▶ _Data under study_
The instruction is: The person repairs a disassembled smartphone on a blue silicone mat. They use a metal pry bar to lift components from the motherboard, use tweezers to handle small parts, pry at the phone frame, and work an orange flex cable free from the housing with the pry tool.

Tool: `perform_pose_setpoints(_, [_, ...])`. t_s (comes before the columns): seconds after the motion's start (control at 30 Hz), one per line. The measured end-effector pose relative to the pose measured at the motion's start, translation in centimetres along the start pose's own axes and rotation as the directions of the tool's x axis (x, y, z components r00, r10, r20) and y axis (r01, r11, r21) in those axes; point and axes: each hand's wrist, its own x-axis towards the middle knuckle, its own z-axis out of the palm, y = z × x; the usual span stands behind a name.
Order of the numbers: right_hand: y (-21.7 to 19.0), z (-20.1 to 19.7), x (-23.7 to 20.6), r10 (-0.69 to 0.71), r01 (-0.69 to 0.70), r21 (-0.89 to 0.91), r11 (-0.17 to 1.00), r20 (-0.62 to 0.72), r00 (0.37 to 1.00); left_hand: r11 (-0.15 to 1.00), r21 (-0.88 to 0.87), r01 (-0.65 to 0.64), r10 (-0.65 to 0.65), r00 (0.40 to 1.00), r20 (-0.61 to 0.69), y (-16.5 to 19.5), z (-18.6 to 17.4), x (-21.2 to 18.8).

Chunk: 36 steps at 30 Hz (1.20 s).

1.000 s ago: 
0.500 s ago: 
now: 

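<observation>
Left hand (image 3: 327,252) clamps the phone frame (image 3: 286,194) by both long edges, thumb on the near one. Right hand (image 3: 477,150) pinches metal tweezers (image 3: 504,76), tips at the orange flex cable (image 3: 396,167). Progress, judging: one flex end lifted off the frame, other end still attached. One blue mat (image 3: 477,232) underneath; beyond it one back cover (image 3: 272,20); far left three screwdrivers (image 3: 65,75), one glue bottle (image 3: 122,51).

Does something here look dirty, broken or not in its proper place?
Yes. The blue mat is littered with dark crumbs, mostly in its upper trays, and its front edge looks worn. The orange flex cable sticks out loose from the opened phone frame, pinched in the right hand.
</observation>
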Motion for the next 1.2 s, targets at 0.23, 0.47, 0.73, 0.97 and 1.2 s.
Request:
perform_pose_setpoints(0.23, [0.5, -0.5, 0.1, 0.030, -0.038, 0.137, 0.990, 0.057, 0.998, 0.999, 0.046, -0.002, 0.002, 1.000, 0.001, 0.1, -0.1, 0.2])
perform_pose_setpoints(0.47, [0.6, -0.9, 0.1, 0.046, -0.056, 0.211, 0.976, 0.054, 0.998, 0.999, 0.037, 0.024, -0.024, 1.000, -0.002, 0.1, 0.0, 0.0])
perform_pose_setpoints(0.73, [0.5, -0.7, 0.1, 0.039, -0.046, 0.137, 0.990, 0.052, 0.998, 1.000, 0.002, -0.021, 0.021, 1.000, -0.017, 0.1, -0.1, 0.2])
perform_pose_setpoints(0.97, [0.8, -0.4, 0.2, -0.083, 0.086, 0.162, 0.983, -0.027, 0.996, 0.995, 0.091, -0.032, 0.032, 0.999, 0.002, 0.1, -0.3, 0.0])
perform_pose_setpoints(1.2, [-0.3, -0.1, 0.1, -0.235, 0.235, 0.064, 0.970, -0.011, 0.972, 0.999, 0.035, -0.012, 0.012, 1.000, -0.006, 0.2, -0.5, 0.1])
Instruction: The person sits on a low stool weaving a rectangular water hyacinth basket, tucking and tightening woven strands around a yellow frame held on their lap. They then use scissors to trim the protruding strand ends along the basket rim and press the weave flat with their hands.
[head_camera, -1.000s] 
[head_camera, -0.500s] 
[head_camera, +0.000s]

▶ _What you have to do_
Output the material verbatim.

▶ _Exercise output_
The instruction is: The person repairs a disassembled smartphone on a blue silicone mat. They use a metal pry bar to lift components from the motherboard, use tweezers to handle small parts, pry at the phone frame, and work an orange flex cable free from the housing with the pry tool.

Tool: `perform_pose_setpoints(_, [_, ...])`. t_s (comes before the columns): seconds after the motion's start (control at 30 Hz), one per line. The measured end-effector pose relative to the pose measured at the motion's start, translation in centimetres along the start pose's own axes and rotation as the directions of the tool's x axis (x, y, z components r00, r10, r20) and y axis (r01, r11, r21) in those axes; point and axes: each hand's wrist, its own x-axis towards the middle knuckle, its own z-axis out of the palm, y = z × x; the usual span stands behind a name.
Order of the numbers: right_hand: y (-21.7 to 19.0), z (-20.1 to 19.7), x (-23.7 to 20.6), r10 (-0.69 to 0.71), r01 (-0.69 to 0.70), r21 (-0.89 to 0.91), r11 (-0.17 to 1.00), r20 (-0.62 to 0.72), r00 (0.37 to 1.00); left_hand: r11 (-0.15 to 1.00), r21 (-0.88 to 0.87), r01 (-0.65 to 0.64), r10 (-0.65 to 0.65), r00 (0.40 to 1.00), r20 (-0.61 to 0.69), y (-16.5 to 19.5), z (-18.6 to 17.4), x (-21.2 to 18.8).

Chunk: 36 steps at 30 Hz (1.20 s).

1.000 s ago: 
0.500 s ago: 
now: 

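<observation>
Left hand (image 3: 327,252) clamps the phone frame (image 3: 286,194) by both long edges, thumb on the near one. Right hand (image 3: 477,150) pinches metal tweezers (image 3: 504,76), tips at the orange flex cable (image 3: 396,167). Progress, judging: one flex end lifted off the frame, other end still attached. One blue mat (image 3: 477,232) underneath; beyond it one back cover (image 3: 272,20); far left three screwdrivers (image 3: 65,75), one glue bottle (image 3: 122,51).

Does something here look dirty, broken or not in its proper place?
Yes. The blue mat is littered with dark crumbs, mostly in its upper trays, and its front edge looks worn. The orange flex cable sticks out loose from the opened phone frame, pinched in the right hand.
</observation>
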Motion for the next 1.2 s, targets at 0.23, 0.47, 0.73, 0.97 and 1.2 s.
Request:
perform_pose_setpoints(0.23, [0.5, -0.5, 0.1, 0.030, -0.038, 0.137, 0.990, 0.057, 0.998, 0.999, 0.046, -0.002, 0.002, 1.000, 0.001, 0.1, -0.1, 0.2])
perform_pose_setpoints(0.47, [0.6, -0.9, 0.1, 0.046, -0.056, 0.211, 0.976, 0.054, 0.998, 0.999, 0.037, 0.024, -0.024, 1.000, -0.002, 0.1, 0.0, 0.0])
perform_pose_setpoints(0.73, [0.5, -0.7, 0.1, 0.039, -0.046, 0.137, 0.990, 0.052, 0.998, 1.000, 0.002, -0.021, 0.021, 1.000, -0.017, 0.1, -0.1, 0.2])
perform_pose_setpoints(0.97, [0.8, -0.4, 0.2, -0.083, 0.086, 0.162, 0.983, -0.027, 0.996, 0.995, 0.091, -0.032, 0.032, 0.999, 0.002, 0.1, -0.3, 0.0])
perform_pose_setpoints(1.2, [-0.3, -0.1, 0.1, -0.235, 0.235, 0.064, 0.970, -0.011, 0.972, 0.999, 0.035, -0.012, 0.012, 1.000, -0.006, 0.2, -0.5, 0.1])
Instruction: The person sits on a low stool weaving a rectangular water hyacinth basket, tucking and tightening woven strands around a yellow frame held on their lap. They then use scissors to trim the protruding strand ends along the basket rim and press the weave flat with their hands.
[head_camera, -1.000s] 
[head_camera, -0.500s] 
[head_camera, +0.000s]

Besides this answer, nothing more is needed.